Rock and roll legend Chuck Berry dies, found unresponsive at home
CHUCK Berry, one of the creators of rock ‘n’ roll who helped shape modern youth culture with his dance-ready rhythms but who struggled to overcome institutional racism, died on Saturday. He was 90.
Police in the St Louis area, where Berry was born and lived most of his life, said that first responders found the guitar legend unresponsive when they answered an emergency call at his home.
“The St Charles County Police Department sadly confirms the death of Charles Edward Anderson Berry Sr, better known as legendary musician Chuck Berry,” it said on Facebook.
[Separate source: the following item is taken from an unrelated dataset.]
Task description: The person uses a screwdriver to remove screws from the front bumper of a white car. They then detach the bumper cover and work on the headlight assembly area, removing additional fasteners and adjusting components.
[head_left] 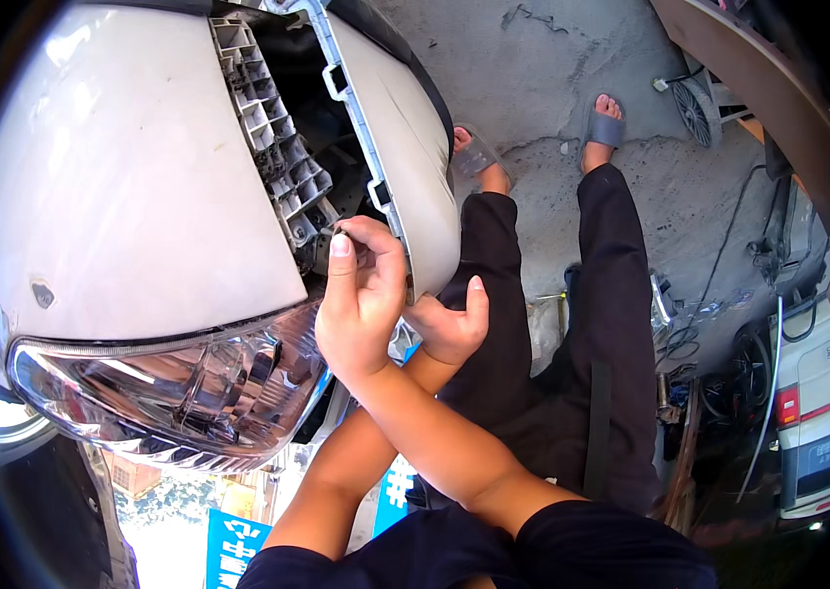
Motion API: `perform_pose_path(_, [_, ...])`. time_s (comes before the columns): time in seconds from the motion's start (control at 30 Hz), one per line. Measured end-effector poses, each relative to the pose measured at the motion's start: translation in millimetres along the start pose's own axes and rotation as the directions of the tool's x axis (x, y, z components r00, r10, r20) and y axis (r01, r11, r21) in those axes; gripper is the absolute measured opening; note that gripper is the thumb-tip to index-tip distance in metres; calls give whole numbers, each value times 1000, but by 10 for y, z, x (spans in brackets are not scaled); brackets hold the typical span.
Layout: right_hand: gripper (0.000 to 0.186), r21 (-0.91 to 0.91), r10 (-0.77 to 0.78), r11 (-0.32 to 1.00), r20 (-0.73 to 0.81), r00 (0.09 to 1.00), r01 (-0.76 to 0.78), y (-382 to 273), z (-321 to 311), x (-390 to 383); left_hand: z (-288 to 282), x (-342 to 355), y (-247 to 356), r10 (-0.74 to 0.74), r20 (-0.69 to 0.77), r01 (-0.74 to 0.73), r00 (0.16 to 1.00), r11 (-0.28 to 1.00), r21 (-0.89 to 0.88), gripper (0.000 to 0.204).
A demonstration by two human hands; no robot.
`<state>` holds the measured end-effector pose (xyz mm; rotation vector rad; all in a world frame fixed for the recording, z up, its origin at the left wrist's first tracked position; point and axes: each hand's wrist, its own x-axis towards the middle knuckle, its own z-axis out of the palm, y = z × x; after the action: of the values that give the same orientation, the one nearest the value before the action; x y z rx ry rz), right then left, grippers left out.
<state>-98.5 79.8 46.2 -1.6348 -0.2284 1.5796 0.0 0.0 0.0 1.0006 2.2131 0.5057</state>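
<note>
Right grip (361, 309) narrow, contents unclear | left grip (452, 329): can't tell | beside pale bumper (397, 128) | cracked grey floor (533, 74)

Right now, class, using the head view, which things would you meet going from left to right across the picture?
Car headlight → person's right hand → person's left hand → gray right slide sandal → spoked wheel → white vehicle with a red taillight.
</note>
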Motion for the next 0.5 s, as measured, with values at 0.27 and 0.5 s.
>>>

Berry became a sensation in the years after World War II as the baby boom generation came of age in an increasingly prosperous America. The middle-class son of a carpenter and a high school principal, Berry grew up under segregation but instinctively sensed how to bridge the racial divide.
Berry had played blues guitar but found that his white audience was more interested in country. He merged the styles with an electric energy and consummated stage showmanship, although he hesitated to say that he created rock ‘n’ roll.
“It used to be called boogie-woogie, it used to be called blues, used to be called rhythm and blues,” he later said. “It’s called rock now.”
Whatever the music was named, Bruce Springsteen, one of many artists heavily influenced by Berry, said the man was indispensable.
“Chuck Berry was rock’s greatest practitioner, guitarist and the greatest pure rock ‘n’ roll writer who ever lived,” Springsteen wrote on Twitter.
His 1958 hit “Johnny B. Goode” was so influential and recognizable that the US space program chose it to represent rock music for potential extraterrestrial listeners on the Voyager spacecraft.
“Roll Over Beethoven” from 1956 was almost a manifesto of rock ‘n’ roll as the charismatic Berry urged the DJ to switch off the classical records and turn to the new genre of the youth.
Other hits included “Maybellene,” one of the pioneering rock songs that gave a guitar edge to a popular fiddle tune, and “Sweet Little Sixteen,” in which Berry hailed rock ‘n’ roll’s sweep across the United States.
Berry was one of the first African Americans to find a widespread white audience, with his gentle demeanor and the usually innocuous subject matter of his songs initially insulating him in a country where many black people lived under Jim Crow institutionalized racism.
But that changed as his fame grew. After a packed performance in 1959 in Meridian Mississippi, a white crowd set upon Berry and forced him to leave through a side entrance after accusing him of kissing a white girl among his fans.
“One of the girls threw her arms around me and hung a soul-searching kiss that I let hang a second too long,” Berry later explained. He was arrested for disturbing the peace and left the city after paying a fine.